- [Aim of the task] Lines outside the range are not wanted. Give again exactly the lines between the line holding "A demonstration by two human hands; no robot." and the line holding "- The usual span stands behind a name", inclusive, from the listing below.

- [The records]
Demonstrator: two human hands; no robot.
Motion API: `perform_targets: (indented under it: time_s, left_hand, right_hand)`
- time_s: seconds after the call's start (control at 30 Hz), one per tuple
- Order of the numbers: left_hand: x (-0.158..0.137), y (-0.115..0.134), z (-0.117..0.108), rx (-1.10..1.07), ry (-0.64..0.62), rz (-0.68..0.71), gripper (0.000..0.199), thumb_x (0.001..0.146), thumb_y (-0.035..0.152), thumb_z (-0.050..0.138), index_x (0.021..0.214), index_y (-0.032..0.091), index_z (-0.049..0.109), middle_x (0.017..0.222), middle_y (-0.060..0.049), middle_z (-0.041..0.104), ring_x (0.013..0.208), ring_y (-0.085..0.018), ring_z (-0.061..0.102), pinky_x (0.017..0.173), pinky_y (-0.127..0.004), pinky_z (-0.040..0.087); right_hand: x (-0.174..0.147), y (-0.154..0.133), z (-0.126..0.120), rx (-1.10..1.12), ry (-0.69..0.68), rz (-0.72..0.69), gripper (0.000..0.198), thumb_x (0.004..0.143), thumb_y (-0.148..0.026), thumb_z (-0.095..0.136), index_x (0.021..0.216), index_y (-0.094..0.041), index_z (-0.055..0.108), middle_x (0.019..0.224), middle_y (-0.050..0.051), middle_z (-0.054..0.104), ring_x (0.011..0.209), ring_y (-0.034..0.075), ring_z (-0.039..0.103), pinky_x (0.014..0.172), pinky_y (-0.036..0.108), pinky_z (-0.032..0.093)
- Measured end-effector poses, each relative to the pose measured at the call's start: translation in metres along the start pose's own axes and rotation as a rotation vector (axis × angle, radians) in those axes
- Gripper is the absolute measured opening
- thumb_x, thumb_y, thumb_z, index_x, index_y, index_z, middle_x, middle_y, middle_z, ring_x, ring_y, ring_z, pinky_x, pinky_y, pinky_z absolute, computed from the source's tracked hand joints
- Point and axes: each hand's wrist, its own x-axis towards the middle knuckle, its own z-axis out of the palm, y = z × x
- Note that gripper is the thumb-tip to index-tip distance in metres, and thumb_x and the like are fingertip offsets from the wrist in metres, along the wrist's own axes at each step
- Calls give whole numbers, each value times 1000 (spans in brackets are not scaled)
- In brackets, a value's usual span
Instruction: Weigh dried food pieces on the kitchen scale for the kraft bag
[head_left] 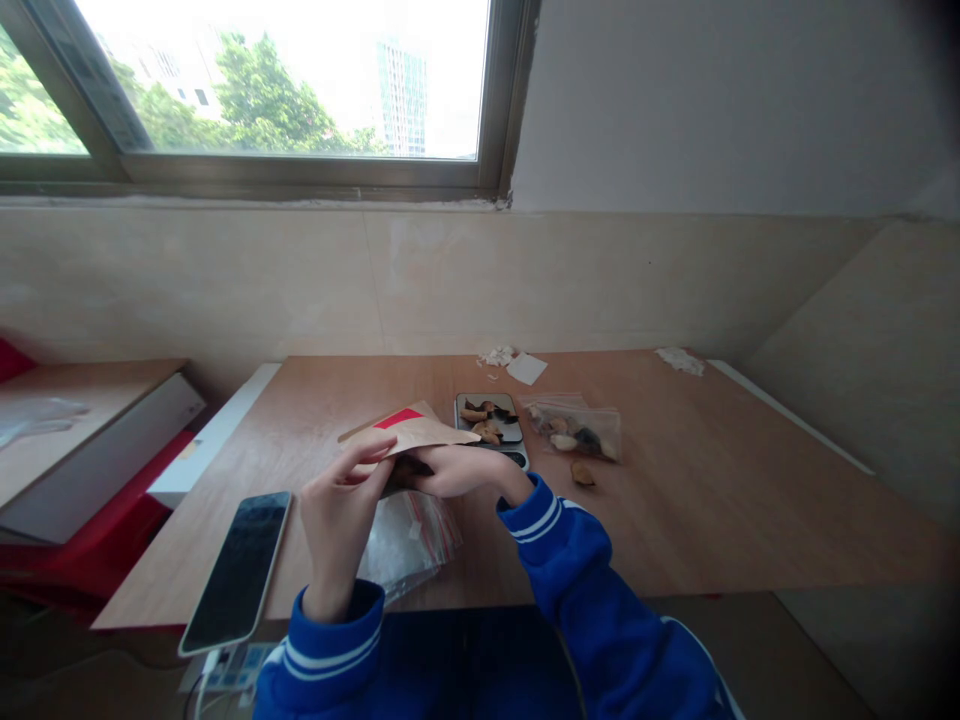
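- A wide brown wooden desk [720,500] fills the middle of the frame, set against a beige tiled wall under a window in the upper left.
- At the far left edge sits a second wooden surface with a white side [97,440], red material beneath it.
- Two blue sleeves with white stripes rise from the bottom centre.
- A black smartphone in a pale case [238,568] lies face up at the lower left of the desk, overhanging the near edge.
- A stack of clear zip bags with red seal lines [412,540] lies on the desk under the hands.
- The left hand [337,520] is left of centre, its fingers pressed on the near edge of a flat brown kraft paper pouch with a red label [416,430].
- The right hand [457,470] is just right of it, fingers tucked under the pouch and gripping it; the pouch is held just above the desk at frame centre.
- Behind the pouch, a small dark digital scale [491,420] carries brown and dark chunks.
- Right of the scale lies a clear plastic bag of mixed chunks [577,430], one loose brown chunk [582,474] just in front of it.
- White paper scraps [525,367] lie at the desk's far edge, more [680,360] further right.
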Motion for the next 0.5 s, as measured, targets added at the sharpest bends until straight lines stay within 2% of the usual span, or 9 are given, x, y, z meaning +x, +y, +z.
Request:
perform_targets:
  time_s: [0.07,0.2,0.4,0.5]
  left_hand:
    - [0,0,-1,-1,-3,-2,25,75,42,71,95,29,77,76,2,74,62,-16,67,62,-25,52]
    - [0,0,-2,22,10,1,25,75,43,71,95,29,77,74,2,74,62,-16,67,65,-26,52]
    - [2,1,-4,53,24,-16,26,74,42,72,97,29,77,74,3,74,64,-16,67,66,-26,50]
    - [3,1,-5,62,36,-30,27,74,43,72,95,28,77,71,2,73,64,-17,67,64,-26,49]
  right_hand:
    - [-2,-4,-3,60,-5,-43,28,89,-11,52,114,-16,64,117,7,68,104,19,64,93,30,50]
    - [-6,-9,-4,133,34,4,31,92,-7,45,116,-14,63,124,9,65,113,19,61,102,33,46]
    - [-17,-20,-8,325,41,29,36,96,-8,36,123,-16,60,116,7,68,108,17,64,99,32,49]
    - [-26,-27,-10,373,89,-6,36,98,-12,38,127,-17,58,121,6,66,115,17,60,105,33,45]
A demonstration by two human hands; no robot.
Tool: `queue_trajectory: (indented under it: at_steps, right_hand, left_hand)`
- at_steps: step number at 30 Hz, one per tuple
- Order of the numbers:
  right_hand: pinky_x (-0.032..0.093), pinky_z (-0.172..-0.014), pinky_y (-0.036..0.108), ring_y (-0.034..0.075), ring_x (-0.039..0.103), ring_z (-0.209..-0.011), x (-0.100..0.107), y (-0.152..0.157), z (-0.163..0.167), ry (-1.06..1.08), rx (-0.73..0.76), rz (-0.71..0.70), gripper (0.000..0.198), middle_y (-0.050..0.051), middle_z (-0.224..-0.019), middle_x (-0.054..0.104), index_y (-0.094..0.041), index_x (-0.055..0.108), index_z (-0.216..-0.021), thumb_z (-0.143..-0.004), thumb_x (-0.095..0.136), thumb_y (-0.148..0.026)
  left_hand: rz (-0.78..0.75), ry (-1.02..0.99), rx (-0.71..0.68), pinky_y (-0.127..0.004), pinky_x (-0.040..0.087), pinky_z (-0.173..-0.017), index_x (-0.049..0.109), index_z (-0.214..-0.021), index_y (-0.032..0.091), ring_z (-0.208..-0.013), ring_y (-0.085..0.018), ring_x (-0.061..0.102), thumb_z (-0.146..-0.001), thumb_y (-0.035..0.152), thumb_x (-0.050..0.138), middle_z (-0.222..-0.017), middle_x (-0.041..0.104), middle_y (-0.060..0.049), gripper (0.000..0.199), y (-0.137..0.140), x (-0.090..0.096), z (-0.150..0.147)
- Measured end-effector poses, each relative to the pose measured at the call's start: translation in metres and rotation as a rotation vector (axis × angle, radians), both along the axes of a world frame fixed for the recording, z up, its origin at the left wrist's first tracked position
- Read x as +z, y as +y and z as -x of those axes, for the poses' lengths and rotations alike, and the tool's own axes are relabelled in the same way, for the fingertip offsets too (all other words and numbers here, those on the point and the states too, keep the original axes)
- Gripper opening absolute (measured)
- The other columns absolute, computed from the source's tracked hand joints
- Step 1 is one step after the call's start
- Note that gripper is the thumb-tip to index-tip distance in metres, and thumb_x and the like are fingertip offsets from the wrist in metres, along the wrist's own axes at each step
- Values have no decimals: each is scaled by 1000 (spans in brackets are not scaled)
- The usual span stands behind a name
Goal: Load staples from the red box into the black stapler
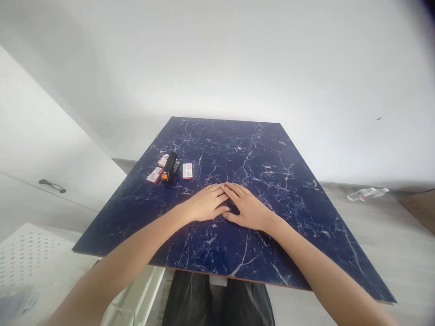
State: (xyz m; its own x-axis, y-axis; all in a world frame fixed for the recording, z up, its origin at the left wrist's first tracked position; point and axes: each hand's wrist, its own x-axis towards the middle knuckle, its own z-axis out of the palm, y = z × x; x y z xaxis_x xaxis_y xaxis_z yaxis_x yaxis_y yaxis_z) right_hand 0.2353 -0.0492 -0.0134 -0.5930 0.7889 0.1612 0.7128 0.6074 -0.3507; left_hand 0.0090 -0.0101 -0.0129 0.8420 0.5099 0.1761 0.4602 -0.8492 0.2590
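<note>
My left hand (210, 202) lies flat on the dark blue marble-patterned table (224, 149), fingers stretched out and holding nothing. Opposite it, my right hand (247, 207) rests flat as well, its fingertips touching those of the left. Beyond my left hand, toward the table's left side, is a black stapler (170, 168) with an orange patch on its near end. Small red and white boxes lie around it: one box (187, 171) to its right, another box (155, 174) to its left, and a third box (163, 160) partly hidden behind it.
A white wall (231, 63) stands behind the table's far edge. At left are a white cabinet with a dark handle (52, 185) and a white perforated surface (29, 253). A clear plastic bottle (367, 194) lies on the floor at right, near a brown cardboard piece (419, 208).
</note>
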Motion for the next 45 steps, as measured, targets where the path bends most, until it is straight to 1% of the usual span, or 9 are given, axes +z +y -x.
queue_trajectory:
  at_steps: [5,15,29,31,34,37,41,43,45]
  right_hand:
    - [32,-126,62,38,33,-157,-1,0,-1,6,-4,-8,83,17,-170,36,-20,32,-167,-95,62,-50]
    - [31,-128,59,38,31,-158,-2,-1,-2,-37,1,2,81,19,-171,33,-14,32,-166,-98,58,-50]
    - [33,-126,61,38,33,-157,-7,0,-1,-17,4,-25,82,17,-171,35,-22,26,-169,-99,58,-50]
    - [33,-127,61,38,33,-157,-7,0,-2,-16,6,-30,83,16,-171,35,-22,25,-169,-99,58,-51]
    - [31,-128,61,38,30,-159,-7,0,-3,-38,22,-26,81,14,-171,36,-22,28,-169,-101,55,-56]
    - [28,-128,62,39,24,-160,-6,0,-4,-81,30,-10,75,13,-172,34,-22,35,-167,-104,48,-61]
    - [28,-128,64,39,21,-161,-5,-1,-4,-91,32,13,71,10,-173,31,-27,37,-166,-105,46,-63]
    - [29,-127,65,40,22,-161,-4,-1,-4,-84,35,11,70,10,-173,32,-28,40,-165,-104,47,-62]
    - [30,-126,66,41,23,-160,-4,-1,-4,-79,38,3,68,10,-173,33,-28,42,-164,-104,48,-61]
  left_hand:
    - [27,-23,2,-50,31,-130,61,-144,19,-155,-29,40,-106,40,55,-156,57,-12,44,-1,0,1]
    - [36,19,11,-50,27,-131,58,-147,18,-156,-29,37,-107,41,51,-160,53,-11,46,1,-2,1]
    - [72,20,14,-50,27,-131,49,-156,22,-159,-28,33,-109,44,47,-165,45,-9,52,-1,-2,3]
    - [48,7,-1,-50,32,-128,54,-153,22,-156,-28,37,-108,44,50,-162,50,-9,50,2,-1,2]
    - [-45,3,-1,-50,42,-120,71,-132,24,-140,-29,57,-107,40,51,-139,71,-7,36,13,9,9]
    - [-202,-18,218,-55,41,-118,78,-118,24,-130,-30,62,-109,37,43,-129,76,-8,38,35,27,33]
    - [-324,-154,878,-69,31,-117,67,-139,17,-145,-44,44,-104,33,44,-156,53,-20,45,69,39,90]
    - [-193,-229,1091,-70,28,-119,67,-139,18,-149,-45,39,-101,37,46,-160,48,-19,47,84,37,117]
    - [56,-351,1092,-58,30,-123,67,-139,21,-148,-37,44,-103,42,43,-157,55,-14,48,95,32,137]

- [Exercise output]
A demonstration by two human hands; no robot.
Tool: `queue_trajectory: (indented under it: at_steps, right_hand, left_hand)`
- at_steps: step number at 30 Hz, one per tuple
- Order of the numbers:
  right_hand: pinky_x (-0.032..0.093), pinky_z (-0.172..-0.014), pinky_y (-0.036..0.108), ring_y (-0.034..0.075), ring_x (-0.039..0.103), ring_z (-0.209..-0.011), x (-0.100..0.107), y (-0.152..0.157), z (-0.163..0.167), ry (-1.06..1.08), rx (-0.73..0.76), rz (-0.71..0.70), gripper (0.000..0.198), middle_y (-0.050..0.051), middle_z (-0.224..-0.019), middle_x (-0.054..0.104), index_y (-0.094..0.041), index_x (-0.055..0.108), index_z (-0.216..-0.021), thumb_z (-0.143..-0.004), thumb_x (-0.095..0.136), thumb_y (-0.148..0.026)
  left_hand: rz (-0.78..0.75), ry (-1.02..0.99), rx (-0.71..0.68), pinky_y (-0.127..0.004), pinky_x (-0.040..0.087), pinky_z (-0.173..-0.017), index_x (-0.049..0.109), index_z (-0.214..-0.021), index_y (-0.032..0.091), ring_z (-0.208..-0.013), ring_y (-0.085..0.018), ring_x (-0.061..0.102), thumb_z (-0.146..-0.001), thumb_y (-0.035..0.152), thumb_x (-0.050..0.138), middle_z (-0.222..-0.017), middle_x (-0.041..0.104), middle_y (-0.060..0.049), gripper (0.000..0.199), y (-0.137..0.140), x (-0.090..0.096), z (-0.150..0.147)
- Measured end-effector poses, each relative to the pose measured at the call's start: translation in metres and rotation as a rotation vector (axis × angle, radians), both along the axes of a world frame fixed for the recording, z up, its origin at the left wrist's first tracked position
- Read x as +z, y as +y and z as -x of those axes, for the poses' lengths and rotations alike, and the tool's own axes are relabelled in the same way, for the fingertip offsets too (all other words and numbers here, those on the point and the states too, keep the original axes)
- Gripper opening absolute (measured)
- The other columns absolute, computed from the source's tracked hand joints
- Step 1 is one step after the call's start
- Note that gripper is the thumb-tip to index-tip distance in metres, and thumb_x and the like are fingertip offsets from the wrist in metres, along the wrist's own axes at each step
- Values have no decimals: each is scaled by 1000 (spans in brackets are not scaled)
- The usual span stands behind a name

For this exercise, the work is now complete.